▸ **Data records**
--------

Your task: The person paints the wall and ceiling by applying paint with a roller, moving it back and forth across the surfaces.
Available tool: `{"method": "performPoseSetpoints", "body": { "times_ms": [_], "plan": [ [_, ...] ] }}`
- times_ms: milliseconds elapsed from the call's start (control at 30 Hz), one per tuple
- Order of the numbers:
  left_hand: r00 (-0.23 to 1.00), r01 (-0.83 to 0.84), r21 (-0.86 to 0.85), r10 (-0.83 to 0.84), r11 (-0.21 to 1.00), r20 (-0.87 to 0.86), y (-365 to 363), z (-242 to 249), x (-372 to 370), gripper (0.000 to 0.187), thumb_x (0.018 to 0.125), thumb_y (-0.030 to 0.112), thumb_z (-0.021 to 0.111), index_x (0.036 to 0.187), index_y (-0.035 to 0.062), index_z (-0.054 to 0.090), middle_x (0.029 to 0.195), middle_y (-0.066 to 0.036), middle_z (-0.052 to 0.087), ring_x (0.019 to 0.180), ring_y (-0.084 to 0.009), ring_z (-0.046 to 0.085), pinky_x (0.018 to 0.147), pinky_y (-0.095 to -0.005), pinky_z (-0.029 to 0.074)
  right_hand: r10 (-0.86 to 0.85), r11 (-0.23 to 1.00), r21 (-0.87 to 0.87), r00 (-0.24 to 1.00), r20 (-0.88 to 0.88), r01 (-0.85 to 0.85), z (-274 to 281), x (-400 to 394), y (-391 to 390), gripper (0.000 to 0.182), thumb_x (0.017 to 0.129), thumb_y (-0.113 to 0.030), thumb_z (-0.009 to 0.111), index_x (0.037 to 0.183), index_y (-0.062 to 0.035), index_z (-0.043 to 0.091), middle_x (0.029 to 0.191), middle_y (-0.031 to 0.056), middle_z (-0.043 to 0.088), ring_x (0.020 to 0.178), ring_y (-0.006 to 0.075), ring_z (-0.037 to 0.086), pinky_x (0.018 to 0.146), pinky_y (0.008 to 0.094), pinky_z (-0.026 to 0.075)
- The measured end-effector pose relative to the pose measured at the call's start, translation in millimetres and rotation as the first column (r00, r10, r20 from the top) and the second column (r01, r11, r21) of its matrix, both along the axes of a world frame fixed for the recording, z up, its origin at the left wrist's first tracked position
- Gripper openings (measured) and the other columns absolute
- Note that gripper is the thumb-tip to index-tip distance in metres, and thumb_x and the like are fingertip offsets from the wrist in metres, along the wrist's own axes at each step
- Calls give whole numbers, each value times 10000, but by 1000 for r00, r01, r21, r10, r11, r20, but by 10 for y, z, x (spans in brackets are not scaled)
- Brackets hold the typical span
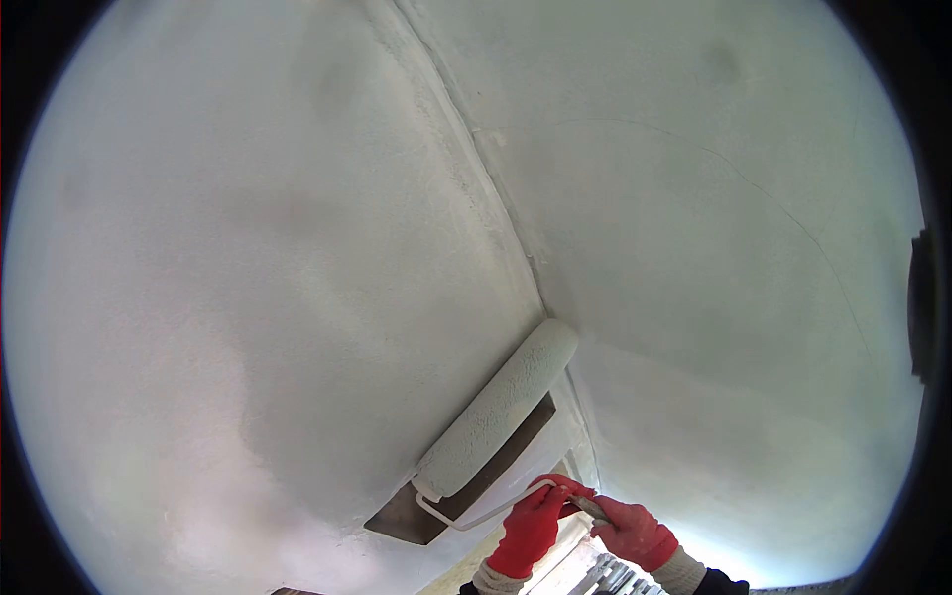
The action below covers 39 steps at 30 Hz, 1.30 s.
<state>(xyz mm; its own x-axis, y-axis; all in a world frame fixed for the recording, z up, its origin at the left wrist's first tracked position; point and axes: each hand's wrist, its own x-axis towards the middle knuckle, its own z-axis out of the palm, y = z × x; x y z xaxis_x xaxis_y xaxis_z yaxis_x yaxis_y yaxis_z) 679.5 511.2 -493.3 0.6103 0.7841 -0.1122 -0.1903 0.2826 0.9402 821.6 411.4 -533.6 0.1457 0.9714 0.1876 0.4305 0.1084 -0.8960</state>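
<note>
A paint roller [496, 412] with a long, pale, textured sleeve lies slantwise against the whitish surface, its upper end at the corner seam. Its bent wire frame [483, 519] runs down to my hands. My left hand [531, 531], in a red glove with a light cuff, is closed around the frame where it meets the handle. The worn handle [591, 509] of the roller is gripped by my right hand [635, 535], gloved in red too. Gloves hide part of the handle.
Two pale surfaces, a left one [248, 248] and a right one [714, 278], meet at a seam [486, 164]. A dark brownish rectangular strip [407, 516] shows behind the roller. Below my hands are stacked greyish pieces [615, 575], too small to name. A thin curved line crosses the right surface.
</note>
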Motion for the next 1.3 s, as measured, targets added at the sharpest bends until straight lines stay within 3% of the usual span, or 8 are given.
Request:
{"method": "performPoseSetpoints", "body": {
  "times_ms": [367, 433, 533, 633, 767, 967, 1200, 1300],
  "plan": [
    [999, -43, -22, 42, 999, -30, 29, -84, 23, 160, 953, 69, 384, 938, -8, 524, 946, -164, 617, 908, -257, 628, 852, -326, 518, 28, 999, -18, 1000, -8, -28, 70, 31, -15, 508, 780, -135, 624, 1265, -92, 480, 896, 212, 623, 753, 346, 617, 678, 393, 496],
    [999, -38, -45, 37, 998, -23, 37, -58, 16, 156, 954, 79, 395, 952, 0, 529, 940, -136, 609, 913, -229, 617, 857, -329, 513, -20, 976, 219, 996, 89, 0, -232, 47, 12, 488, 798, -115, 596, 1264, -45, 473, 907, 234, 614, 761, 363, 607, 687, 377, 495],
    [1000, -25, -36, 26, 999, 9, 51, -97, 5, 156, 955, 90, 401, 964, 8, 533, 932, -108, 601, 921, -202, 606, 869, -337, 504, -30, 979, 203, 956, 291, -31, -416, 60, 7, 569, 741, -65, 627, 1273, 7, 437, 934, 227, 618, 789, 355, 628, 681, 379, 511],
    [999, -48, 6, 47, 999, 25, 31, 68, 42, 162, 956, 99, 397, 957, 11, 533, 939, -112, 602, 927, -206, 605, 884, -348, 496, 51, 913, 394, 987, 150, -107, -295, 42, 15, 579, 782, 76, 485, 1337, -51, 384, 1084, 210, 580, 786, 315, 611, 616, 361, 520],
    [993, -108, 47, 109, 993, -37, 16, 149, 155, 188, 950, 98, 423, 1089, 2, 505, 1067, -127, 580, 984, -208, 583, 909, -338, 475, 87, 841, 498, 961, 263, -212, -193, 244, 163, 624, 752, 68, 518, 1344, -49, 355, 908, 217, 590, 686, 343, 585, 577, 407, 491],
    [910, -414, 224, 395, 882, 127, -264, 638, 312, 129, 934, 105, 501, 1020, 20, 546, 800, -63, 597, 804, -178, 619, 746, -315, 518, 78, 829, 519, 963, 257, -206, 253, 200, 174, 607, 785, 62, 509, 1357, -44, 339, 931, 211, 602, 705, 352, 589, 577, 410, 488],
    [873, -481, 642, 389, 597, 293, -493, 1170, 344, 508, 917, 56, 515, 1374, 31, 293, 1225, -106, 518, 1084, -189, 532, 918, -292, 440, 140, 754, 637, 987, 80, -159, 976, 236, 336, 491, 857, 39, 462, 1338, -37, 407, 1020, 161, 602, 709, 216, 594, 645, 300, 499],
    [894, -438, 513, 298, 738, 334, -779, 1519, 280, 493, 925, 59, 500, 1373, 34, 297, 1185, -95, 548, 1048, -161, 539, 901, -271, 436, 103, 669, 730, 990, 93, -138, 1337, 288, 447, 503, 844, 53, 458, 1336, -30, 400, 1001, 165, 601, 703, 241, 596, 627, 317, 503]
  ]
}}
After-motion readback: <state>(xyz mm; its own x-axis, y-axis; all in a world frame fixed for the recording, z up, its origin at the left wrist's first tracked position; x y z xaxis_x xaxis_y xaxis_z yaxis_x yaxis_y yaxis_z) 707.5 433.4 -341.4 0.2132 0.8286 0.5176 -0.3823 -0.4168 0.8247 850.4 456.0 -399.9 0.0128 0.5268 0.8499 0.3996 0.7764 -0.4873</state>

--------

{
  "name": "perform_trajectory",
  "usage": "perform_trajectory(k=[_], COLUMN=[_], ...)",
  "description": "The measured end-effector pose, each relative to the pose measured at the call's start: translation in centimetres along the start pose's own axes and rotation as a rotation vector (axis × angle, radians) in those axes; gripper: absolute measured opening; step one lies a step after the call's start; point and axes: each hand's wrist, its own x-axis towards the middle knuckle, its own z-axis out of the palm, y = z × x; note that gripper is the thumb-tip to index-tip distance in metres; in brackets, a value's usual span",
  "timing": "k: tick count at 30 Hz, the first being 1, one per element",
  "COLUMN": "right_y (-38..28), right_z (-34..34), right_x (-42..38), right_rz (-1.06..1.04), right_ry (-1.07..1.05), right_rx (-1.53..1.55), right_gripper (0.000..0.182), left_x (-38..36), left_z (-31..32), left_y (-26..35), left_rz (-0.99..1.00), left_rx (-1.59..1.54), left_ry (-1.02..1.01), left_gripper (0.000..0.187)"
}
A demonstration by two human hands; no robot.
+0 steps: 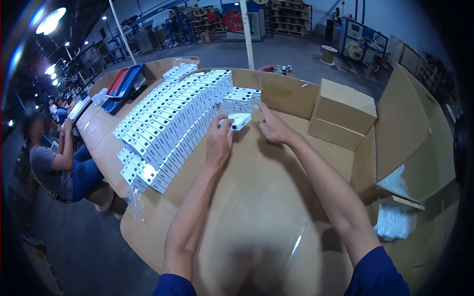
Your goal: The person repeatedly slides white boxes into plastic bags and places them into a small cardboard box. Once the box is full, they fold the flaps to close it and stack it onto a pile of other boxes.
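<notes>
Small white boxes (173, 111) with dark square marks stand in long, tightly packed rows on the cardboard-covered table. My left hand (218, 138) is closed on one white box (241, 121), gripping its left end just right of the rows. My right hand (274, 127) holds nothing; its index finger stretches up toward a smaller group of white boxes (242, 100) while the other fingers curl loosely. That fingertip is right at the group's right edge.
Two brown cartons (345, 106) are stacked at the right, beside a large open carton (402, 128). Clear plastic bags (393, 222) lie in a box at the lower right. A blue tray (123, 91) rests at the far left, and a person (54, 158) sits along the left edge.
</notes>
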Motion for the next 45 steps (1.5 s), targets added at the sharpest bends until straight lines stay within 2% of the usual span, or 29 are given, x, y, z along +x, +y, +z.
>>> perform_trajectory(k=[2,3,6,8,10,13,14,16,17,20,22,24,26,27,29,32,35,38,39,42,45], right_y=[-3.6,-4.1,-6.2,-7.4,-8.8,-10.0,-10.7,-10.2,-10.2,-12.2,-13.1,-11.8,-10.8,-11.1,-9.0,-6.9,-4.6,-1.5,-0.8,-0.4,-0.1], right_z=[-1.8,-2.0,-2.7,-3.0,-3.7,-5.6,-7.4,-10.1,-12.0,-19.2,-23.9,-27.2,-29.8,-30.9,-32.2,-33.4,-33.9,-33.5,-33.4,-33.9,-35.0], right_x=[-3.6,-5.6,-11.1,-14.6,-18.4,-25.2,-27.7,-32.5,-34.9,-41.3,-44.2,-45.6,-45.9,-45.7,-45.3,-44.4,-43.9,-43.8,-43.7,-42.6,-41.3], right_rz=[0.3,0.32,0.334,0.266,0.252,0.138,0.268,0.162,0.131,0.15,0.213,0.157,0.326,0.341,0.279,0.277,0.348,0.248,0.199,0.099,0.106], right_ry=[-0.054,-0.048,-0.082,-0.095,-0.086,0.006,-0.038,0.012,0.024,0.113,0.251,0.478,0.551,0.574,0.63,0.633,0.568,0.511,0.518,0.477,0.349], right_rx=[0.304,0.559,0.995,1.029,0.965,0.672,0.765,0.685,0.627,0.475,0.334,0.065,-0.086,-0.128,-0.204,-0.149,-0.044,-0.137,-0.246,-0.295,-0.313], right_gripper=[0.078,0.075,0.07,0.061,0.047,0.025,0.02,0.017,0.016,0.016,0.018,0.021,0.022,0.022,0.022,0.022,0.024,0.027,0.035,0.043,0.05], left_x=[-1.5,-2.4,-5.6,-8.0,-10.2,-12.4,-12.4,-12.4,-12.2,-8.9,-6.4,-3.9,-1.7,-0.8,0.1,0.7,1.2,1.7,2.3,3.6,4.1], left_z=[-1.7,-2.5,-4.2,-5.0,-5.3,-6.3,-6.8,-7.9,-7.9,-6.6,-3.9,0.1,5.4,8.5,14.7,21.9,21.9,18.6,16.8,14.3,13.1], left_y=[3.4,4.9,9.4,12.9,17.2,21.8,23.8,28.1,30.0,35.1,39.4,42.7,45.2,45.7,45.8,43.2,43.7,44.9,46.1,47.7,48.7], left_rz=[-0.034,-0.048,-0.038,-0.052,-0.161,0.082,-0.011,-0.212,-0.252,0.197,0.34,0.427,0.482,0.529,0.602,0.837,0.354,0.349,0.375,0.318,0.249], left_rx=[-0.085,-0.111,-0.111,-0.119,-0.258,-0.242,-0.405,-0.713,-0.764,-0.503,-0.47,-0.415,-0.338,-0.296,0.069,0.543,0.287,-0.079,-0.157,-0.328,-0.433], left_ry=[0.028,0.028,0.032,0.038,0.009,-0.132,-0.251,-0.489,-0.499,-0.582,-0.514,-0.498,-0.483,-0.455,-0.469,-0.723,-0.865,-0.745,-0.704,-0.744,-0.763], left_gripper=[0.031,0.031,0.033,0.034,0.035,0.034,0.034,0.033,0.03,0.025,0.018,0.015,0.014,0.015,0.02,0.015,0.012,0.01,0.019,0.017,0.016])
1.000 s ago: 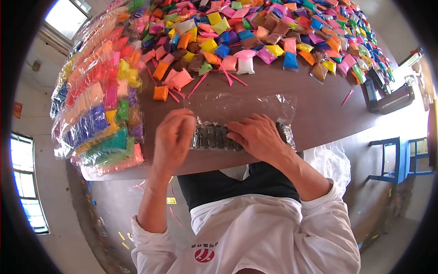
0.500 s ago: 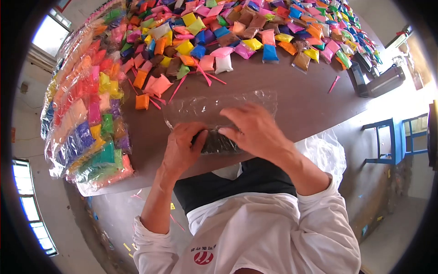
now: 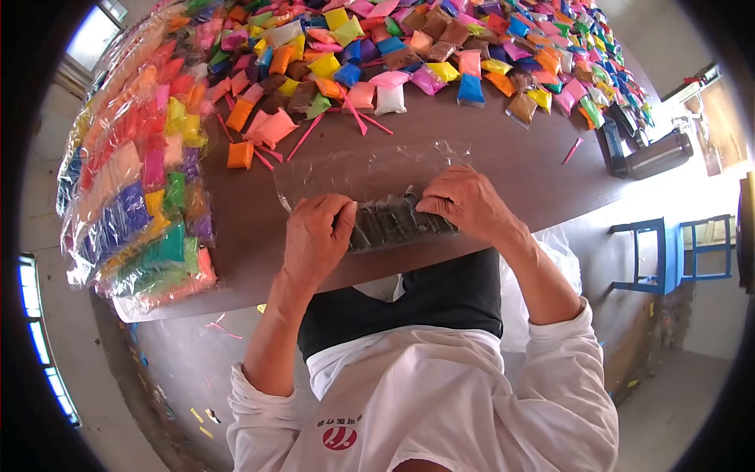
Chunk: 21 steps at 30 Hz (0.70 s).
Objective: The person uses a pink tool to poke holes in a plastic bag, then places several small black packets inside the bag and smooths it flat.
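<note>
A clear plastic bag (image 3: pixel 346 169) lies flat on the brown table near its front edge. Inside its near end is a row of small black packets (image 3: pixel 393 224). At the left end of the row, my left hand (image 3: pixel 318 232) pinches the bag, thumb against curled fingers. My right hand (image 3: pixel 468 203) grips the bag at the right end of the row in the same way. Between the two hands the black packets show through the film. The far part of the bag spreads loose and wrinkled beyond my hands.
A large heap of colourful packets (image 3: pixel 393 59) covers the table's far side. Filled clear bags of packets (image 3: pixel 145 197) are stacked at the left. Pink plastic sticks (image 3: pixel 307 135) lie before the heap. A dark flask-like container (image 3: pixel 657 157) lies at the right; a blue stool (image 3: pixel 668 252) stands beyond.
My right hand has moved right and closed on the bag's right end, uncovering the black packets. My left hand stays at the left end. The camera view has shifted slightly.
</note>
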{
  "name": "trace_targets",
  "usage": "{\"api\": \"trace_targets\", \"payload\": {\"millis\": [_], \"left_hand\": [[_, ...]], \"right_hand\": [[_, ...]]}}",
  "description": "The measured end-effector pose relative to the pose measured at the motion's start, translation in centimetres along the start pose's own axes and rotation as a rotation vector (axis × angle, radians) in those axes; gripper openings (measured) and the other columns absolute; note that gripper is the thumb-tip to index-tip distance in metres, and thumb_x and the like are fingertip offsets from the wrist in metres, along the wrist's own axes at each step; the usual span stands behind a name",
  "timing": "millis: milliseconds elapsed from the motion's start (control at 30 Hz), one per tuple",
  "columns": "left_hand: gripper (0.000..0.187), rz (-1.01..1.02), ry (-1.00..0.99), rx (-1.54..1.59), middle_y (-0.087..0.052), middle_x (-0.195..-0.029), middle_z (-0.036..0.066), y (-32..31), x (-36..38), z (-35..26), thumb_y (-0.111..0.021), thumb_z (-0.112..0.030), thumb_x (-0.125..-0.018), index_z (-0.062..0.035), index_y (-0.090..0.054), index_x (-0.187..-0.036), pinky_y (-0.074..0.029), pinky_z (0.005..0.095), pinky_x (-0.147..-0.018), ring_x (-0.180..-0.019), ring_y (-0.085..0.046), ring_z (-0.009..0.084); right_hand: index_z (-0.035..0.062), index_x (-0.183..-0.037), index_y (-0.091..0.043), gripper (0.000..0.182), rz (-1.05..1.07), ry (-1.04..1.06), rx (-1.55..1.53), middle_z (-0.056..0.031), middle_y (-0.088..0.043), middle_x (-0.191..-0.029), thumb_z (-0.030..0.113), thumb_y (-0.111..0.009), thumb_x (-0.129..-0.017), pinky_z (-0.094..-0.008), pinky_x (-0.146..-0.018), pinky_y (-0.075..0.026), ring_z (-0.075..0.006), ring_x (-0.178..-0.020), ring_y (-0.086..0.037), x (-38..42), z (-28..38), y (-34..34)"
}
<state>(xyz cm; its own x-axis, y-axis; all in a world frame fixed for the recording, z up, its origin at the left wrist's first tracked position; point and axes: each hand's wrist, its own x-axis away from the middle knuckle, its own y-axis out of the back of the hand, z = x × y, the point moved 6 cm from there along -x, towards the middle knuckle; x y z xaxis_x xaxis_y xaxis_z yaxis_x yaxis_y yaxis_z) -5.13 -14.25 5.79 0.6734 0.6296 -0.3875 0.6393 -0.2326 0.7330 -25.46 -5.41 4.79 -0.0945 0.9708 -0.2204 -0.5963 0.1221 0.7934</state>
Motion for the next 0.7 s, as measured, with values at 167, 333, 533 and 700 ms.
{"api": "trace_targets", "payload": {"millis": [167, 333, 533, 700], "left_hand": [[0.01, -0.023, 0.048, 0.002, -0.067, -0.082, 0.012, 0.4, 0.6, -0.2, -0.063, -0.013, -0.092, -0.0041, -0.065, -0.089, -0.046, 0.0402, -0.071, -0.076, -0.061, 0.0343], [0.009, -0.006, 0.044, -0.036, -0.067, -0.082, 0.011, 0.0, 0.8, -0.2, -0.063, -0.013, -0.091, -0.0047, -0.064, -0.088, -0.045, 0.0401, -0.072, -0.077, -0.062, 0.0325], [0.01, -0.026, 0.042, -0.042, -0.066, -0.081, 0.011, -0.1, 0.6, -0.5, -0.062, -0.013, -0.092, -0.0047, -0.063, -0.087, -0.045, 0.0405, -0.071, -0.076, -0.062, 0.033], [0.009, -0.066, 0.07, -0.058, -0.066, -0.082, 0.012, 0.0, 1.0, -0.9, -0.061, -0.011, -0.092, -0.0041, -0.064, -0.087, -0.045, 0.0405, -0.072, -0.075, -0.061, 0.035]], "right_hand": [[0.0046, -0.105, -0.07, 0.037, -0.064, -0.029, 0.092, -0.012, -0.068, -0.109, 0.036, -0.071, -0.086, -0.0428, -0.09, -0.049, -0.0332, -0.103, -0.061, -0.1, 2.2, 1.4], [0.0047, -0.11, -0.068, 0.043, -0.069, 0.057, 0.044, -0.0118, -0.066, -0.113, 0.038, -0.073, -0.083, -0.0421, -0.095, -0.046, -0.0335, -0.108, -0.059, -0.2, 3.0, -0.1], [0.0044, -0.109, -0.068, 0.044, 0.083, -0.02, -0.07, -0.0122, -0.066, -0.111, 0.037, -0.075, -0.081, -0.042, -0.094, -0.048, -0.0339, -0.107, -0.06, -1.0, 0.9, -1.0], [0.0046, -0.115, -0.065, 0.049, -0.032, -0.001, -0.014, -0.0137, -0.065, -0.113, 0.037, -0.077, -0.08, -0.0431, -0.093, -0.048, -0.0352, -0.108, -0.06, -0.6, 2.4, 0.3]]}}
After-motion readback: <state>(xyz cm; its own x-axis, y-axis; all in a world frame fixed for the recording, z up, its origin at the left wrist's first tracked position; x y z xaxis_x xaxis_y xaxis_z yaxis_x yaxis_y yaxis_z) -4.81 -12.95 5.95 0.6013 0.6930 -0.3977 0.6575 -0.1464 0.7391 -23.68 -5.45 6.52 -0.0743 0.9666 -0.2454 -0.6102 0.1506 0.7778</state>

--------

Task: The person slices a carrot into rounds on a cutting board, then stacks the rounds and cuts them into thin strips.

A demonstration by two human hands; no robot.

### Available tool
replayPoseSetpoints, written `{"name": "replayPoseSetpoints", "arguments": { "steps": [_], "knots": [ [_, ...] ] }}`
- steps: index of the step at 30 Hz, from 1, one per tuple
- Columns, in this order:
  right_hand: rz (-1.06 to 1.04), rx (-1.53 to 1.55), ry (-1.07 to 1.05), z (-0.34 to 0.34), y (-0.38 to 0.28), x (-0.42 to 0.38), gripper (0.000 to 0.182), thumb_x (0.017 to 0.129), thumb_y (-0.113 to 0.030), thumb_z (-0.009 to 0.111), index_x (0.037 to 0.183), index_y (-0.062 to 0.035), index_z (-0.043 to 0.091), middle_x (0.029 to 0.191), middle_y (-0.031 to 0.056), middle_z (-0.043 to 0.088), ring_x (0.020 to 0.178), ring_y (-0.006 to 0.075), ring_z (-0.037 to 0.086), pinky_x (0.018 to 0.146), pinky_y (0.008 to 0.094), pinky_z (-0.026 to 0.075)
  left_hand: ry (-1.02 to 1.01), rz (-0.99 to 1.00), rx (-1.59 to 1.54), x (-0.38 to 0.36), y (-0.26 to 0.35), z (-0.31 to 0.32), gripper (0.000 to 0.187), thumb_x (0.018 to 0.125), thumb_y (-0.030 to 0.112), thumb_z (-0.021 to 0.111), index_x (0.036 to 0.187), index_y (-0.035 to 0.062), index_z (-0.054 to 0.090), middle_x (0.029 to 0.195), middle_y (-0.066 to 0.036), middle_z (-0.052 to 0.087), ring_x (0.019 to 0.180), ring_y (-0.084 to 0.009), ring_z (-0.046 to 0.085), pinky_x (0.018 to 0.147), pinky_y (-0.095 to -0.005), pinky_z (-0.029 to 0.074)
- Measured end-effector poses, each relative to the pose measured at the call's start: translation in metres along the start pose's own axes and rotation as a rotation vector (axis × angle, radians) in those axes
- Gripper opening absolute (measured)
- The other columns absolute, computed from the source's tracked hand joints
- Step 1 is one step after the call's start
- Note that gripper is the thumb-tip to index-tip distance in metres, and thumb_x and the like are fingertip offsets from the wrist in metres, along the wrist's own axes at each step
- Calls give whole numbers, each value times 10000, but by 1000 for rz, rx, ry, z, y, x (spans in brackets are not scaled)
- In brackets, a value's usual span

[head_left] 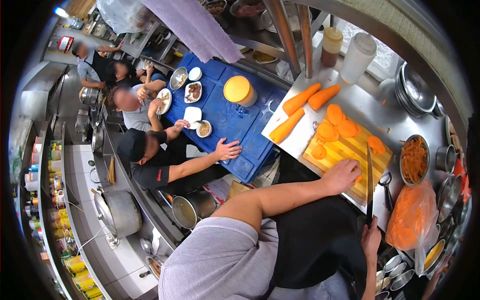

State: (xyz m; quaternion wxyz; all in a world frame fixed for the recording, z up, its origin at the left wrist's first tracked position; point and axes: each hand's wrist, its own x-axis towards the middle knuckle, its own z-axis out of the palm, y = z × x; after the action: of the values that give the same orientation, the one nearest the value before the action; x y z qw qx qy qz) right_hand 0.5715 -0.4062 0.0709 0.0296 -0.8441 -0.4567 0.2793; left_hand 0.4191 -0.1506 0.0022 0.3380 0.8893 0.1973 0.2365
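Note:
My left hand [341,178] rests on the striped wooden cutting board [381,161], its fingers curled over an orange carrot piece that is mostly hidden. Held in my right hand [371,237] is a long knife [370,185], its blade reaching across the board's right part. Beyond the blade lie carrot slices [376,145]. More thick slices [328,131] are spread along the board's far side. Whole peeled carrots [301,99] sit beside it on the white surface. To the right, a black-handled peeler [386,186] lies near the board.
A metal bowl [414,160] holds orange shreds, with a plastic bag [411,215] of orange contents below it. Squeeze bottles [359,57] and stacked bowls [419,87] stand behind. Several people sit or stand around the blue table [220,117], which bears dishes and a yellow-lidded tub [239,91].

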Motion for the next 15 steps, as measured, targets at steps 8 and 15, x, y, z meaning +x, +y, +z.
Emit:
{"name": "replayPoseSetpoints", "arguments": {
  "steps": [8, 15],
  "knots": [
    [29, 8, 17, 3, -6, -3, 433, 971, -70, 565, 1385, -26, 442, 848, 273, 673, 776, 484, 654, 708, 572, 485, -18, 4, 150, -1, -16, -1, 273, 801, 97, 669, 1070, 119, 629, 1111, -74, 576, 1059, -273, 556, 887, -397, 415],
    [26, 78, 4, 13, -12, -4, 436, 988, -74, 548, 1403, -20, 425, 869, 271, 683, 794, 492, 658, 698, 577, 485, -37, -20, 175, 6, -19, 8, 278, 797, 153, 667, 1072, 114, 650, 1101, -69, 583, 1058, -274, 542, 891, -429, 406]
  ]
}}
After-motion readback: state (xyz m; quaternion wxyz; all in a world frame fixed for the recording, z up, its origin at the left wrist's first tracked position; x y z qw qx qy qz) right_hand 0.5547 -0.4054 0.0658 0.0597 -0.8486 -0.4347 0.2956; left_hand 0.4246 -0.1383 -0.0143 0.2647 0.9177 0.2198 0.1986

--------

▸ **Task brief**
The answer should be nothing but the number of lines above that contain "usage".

▸ **Completed task**
2